Jean-Louis Bianco arrête la politique

Jean-Louis Bianco, le 17 janvier 2012 sur les bancs de l'Assemblée nationale à Paris [Bertrand Guay / AFP/Archives] Jean-Louis Bianco, le 17 janvier 2012 sur les bancs de l'Assemblée nationale à Paris [Bertrand Guay / AFP/Archives]

A 69 ans, l'ancien ministre et député socialiste Jean-Louis Bianco, actuel président du conseil général des Alpes-de-Haute-Provence, a annoncé jeudi qu'il arrêtait la politique lors d'une conférence de presse à Digne-les-Bains.

"Je souhaite passer plus de temps avec ma femme, mes enfants et mon petit-fils. Il faut savoir passer la main, à d'autres désormais de reprendre le flambeau", a déclaré l'ancien secrétaire général de l'Elysée, se disant "fier du chemin parcouru".

Député de la 1ère circonscription de Digne-les-Bains de 1997 à juin dernier, l'ancien ministre, sous les gouvernements d'Edith Cresson et de Pierre Bérégovoy, n'a pas plus commenté sa décision, qu'il a qualifiée de "mûrement réfléchie", se contentant de lire un communiqué.

"J'ai décidé de renoncer, à compter du 1er octobre, à mon mandat de conseiller général et ma fonction de président du conseil général", a-t-il précisé, soulignant qu'il était "engagé dans l'action militante depuis (son) plus jeune âge, dans la vie politique depuis plus de 30 ans".

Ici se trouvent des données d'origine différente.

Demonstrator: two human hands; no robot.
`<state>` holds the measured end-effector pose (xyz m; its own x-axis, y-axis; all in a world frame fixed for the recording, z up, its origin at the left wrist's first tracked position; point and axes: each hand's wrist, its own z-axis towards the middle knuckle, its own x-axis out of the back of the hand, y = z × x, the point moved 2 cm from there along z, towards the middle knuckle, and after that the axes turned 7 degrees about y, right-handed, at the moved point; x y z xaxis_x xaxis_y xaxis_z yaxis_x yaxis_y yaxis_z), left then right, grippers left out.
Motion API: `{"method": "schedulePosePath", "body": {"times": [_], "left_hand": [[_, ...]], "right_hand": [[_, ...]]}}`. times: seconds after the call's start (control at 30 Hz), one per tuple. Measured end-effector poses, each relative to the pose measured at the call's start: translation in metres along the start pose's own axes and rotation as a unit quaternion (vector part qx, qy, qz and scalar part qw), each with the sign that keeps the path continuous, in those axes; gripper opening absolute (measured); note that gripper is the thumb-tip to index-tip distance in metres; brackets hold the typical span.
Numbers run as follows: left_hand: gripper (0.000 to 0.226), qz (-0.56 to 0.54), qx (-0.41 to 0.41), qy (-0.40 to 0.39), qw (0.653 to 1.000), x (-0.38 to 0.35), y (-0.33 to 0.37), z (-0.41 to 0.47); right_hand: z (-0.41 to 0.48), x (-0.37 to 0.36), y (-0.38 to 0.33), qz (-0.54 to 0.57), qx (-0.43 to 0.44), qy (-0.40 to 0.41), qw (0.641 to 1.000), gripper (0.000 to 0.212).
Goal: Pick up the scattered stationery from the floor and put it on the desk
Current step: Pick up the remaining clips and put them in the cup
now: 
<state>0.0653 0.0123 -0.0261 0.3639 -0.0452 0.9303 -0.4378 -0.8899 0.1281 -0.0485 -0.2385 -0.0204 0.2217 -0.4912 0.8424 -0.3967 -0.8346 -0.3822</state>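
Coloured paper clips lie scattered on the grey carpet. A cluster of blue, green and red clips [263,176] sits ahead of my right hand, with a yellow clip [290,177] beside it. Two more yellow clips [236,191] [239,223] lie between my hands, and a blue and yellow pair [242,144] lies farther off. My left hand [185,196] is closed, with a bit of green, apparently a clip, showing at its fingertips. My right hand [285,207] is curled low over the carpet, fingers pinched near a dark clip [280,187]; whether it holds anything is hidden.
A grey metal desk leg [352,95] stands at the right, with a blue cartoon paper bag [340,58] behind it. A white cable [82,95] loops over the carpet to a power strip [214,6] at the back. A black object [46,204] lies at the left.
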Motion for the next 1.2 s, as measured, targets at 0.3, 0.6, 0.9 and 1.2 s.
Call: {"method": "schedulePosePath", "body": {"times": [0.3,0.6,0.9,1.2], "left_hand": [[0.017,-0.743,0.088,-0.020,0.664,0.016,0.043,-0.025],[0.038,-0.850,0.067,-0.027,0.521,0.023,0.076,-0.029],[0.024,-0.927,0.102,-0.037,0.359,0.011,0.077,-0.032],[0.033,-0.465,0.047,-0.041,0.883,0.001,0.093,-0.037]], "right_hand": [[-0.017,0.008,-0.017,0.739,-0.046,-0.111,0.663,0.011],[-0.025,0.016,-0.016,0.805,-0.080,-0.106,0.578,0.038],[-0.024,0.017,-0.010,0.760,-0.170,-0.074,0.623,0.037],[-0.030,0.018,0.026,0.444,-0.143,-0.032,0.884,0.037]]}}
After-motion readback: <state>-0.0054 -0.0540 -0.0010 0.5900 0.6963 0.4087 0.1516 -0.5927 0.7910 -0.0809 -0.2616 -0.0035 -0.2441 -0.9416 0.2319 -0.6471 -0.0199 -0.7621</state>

En janvier, il avait annoncé qu'il ne solliciterait pas un nouveau mandat de député et soutiendrait la candidature de son suppléant Gilbert Sauvan, premier secrétaire de la fédération du PS dans les Alpes-de-Haute-Provence. Ce dernier avait été élu le 17 juin avec 58,60% des voix.

Né à Neuilly-sur-Seine (Hauts-de-Seine) en 1943, marié et père de trois enfants, Jean-Louis Bianco a été secrétaire général de l'Elysée de 1982 à 1991, puis ministre des Affaires sociales du gouvernement Cresson et ministre de l'Equipement du cabinet Bérégovoy.

Conseiller régional de 1992 à 1998, il était entré en 1994 à l'assemblée départementale --qu'il préside depuis mars 1998-- et avait conquis la mairie de Digne-les-Bains en 1995, avant d'en démissionner en 2001 pour cumul des mandats.

Soutien de Ségolène Royal lors des primaires socialistes à l'automne 2011, il avait été son codirecteur de campagne lors de l'élection présidentielle en 2007.